WHAT YOU WILL DO
Reproduce the first line of the entries that follow and each later line, word for word, ending with the one containing "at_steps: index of".

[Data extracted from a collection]
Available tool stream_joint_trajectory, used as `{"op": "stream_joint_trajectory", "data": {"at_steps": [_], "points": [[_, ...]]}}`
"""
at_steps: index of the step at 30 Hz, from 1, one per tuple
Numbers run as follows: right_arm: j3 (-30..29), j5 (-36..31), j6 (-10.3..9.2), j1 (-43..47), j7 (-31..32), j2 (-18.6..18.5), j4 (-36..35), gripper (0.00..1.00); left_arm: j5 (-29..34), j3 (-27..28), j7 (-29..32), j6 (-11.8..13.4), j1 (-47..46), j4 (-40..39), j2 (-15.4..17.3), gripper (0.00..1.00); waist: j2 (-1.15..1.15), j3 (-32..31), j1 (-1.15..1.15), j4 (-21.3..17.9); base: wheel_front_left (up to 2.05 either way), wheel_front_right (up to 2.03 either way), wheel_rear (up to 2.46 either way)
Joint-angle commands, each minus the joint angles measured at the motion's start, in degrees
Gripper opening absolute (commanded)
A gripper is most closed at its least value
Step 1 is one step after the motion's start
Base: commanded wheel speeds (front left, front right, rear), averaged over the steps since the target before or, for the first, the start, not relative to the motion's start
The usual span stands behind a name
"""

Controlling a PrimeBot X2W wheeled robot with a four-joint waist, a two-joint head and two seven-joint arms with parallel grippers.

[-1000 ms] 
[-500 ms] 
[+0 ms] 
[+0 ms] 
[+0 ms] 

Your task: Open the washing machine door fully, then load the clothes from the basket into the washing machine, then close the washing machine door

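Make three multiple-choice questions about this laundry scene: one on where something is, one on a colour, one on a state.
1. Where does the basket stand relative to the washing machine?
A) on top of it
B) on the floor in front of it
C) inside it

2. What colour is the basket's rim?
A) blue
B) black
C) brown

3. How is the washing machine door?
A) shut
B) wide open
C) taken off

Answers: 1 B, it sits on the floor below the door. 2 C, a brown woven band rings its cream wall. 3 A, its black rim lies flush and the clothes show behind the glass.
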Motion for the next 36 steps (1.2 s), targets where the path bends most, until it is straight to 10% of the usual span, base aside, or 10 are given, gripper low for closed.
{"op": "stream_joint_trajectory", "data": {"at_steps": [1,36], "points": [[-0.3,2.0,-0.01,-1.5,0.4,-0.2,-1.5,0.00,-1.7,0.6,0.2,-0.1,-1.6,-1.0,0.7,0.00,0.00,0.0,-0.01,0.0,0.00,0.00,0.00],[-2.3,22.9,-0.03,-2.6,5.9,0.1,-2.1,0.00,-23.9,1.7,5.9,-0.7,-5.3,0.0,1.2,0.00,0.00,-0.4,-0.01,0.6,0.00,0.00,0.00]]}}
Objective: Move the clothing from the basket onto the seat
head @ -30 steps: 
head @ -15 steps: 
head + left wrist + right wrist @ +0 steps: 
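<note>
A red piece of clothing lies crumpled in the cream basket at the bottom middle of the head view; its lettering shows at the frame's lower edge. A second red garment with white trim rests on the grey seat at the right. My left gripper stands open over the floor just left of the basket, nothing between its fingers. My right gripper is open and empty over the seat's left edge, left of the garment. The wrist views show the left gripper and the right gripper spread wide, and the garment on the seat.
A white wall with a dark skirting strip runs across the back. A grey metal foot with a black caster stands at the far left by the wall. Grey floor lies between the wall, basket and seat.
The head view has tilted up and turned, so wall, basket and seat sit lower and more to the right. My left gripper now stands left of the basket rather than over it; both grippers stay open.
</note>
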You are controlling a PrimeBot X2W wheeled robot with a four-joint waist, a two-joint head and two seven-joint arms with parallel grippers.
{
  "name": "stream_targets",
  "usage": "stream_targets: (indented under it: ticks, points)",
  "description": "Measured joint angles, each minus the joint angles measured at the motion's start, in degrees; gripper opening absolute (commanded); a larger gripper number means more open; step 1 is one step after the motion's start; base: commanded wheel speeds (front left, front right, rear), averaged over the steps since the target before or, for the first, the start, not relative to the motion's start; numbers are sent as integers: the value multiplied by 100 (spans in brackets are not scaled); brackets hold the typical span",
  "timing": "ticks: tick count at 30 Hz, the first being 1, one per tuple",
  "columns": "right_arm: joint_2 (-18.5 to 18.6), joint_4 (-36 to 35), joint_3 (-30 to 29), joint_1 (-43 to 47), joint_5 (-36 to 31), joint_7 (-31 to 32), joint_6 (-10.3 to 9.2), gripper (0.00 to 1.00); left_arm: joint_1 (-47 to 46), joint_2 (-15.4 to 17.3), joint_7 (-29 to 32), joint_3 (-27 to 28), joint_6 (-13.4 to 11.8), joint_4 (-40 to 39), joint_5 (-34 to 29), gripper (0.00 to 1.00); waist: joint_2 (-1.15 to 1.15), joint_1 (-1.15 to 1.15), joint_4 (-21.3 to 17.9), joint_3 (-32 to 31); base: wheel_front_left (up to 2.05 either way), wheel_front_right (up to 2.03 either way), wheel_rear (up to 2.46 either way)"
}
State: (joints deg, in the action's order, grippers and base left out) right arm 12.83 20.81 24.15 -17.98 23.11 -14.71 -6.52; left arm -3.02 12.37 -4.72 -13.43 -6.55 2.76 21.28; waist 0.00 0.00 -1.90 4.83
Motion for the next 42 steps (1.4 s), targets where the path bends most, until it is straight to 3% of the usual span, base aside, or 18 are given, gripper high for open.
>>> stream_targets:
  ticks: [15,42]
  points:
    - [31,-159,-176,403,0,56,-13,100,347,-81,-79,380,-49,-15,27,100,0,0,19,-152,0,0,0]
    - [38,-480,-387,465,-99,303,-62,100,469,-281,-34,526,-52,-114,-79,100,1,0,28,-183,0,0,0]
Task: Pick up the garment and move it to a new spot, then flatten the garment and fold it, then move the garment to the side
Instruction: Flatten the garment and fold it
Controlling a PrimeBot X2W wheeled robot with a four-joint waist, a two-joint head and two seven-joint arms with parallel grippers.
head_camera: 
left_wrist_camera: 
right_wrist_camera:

RESULT OF THIS TASK
Available tool stream_joint_trajectory, used as `{"op": "stream_joint_trajectory", "data": {"at_steps": [_], "points": [[_, ...]]}}`
"""
at_steps: index of the step at 30 Hz, from 1, one per tuple

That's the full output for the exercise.